Законник впервые в жизни взмолился. Мол, мне и так «вышка» светит. Хоть вы отклейтесь.

– Это же он семью геологов порезал! Я ж с ними работал на профиле. Отличные ребята. И этот подонок на них посмел руку наложить! – возмущался тот, которого другой мужик называл Медведем. – Я тут до выяснения личности канаю. Ксивы не успел получить. А меня вместе с этим паскудой приморили! – чесал он кулаки.

Едва Крыса высовывался из-под нар, Медведь вгонял его обратно вонючим задником сапога. И лишь на третий день, когда силы совсем сдали, выволокли фартового из-под нар охранники, повели на допрос.

В эту камеру он больше не вернулся. В одиночной, мрачной как склеп, метался загнанным зверем.

Напрасно думал Крыса, что его подельнику удалось уйти. Выпрыгнув с балкона, он поломал ноги. И его раньше Крысы повязали. Поместили в тюремную больницу.

Фартовый даже не думал убивать хозяйку. Хотел оглушить. И снять с нее кольца и перстни, с которыми та не расставалась

и ночью. Но женщина увернулась и ударила коленом в пах. Свалился. Тут на балконе мужик заорал. В дверь стали колотиться. Страх загнал фартового на подоконник. Прыгнул в ночь, в темень.

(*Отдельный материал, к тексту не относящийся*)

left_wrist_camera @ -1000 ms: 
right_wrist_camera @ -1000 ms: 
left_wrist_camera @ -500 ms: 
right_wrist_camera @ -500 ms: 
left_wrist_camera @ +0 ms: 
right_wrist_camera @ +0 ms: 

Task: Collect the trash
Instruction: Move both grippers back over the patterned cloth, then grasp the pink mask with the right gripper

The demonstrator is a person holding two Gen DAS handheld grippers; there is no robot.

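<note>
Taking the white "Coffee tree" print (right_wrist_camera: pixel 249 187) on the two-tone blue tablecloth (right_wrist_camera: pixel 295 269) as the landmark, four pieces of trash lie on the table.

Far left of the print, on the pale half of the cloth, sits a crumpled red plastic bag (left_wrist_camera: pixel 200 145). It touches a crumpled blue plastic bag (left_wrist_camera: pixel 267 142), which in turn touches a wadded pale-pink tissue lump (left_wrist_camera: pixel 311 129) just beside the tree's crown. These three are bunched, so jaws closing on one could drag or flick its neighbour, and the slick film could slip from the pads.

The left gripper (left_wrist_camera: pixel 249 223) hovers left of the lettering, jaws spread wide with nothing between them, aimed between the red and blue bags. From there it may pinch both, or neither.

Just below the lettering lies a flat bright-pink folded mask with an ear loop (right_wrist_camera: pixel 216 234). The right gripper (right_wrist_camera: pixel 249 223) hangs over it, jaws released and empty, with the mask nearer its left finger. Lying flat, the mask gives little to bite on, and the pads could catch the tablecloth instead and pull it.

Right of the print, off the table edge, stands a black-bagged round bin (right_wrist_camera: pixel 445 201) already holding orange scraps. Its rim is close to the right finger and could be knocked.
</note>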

«Шнобель», – так дразнили его сверстники за безобразный громадный нос, кроме которого на морде, казалось, ничего й не было. Из-за носа он претерпел много бед. Он и довел его до «малины». Фартовым было наплевать на мурло нового кента. Они даже зубоскалили, что сама фортуна судьбу определила, наградив фрайера таким «шнобелем». С ним, мол, стоит едва нарисоваться, как все хмыри со страху сами копыта отбросят.

Шнобель сразу скентовался с Крысой, У того харя не лучше была. В двух делах вместе побывали. Удачно. А вот теперь…

– И зачем согласился в это дело лезть? Влип на мокром деле. Теперь уж точно «вышку» схлопочу, – думал Шнобель.

Ноги в гипсе. Двинуться с места нельзя. Окна не просто зарешечены, а и заварены снаружи листовой сталью. Волчьей пастью такое окно называется. Дневного света не пропускает. Рядом на койке мужик лежит. Ругается, грозит Шнобелю. Особо, когда тот бредить начинает. Обещает башку, как арбуз, пополам раскроить. Чего, мол, зубами скрипишь, как глистатый? Зачем блатные песни поешь во сне?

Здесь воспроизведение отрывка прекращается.